We’re using the Book Recommendation Dataset from Kaggle. Within this dataset, there are several files, but we only need books.csv and ratings.csv. Together, these files provide the ratings of over 1 million users on more than 270,000 books, with no duplicated rows in either dataset. Both files share a common column, ISBN, which we’ll use to merge them into one comprehensive dataset. This will make our analysis much smoother and more efficient.

if you are on Kaggle, use the following commands to load your data:

books_df = pd.read_csv('/kaggle/input/book-recommendation-dataset/Books.csv')
ratings_df = pd.read_csv('/kaggle/input/book-recommendation-dataset/Ratings.csv')

And if on Google Colab:

from google.colab import drive
drive.mount('/content/drive')

path = '/path/to/your/dataset/folder'

# List all CSV files in the directory
csv_files = [file for file in os.listdir(path) if file.endswith('.csv')]

# Create a dictionary to store the DataFrames
dataframes = {}

# Read each CSV file into a DataFrame and store it in the dictionary
for file in csv_files:
    # Extract the base name of the file (without extension) to use as the key
    base_name = os.path.splitext(file)[0]

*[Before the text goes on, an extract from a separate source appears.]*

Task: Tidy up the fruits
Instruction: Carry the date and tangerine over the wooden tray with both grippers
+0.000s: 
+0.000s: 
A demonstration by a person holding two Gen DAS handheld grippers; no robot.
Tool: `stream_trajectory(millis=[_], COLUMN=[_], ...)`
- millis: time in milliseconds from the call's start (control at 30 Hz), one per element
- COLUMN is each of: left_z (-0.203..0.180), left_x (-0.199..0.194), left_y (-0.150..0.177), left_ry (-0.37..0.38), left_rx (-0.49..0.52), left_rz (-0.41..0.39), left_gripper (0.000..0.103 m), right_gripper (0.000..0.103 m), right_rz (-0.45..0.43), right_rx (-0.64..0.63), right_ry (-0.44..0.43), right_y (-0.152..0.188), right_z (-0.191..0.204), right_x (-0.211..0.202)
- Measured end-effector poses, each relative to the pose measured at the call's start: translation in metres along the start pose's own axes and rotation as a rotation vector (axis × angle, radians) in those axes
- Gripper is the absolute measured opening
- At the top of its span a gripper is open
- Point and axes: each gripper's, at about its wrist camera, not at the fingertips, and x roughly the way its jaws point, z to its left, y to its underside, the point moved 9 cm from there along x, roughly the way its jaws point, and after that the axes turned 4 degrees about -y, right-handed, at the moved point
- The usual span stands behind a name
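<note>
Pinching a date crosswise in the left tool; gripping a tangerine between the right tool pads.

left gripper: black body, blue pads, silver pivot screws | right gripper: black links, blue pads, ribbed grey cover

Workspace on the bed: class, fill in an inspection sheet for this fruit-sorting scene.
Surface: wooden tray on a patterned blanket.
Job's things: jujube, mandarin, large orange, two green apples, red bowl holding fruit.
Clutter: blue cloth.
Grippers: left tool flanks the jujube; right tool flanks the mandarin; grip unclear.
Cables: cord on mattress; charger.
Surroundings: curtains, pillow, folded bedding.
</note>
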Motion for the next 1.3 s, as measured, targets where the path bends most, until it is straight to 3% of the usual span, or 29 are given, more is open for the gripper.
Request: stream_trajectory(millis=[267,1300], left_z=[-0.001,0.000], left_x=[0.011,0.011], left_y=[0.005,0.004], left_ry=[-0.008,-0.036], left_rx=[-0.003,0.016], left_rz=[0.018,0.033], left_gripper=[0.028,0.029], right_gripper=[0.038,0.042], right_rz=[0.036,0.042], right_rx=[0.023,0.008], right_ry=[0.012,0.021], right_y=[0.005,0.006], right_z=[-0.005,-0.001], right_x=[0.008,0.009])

    # Read the CSV file into a DataFrame
    dataframes[base_name] = pd.read_csv(os.path.join(path, file), header=True, inferSchema=True)
    # dataframes[base_name] = pd.read_csv(os.path.join(path, file))

# Display the first few rows of each DataFrame
for name, df in dataframes.items():
    print(f"DataFrame: {name}")
books_df.head()

ratings_df.head()

Data Preprocessing

The maximum rating a user can give to a book is 10, with 11 distinct rating options ranging from 0 to 10, where a higher rating indicates greater interest and zero means no rating. 

As we merge the two datasets, books_df and ratings_df, we’ll notice that many items have no rating, resulting in null values. These null values indicate that the user did not rate that particular book. This situation makes our matrix sparse. Since we need to work exclusively with numerical data, we will replace these null values with zeros, signifying that the user did not rate the book.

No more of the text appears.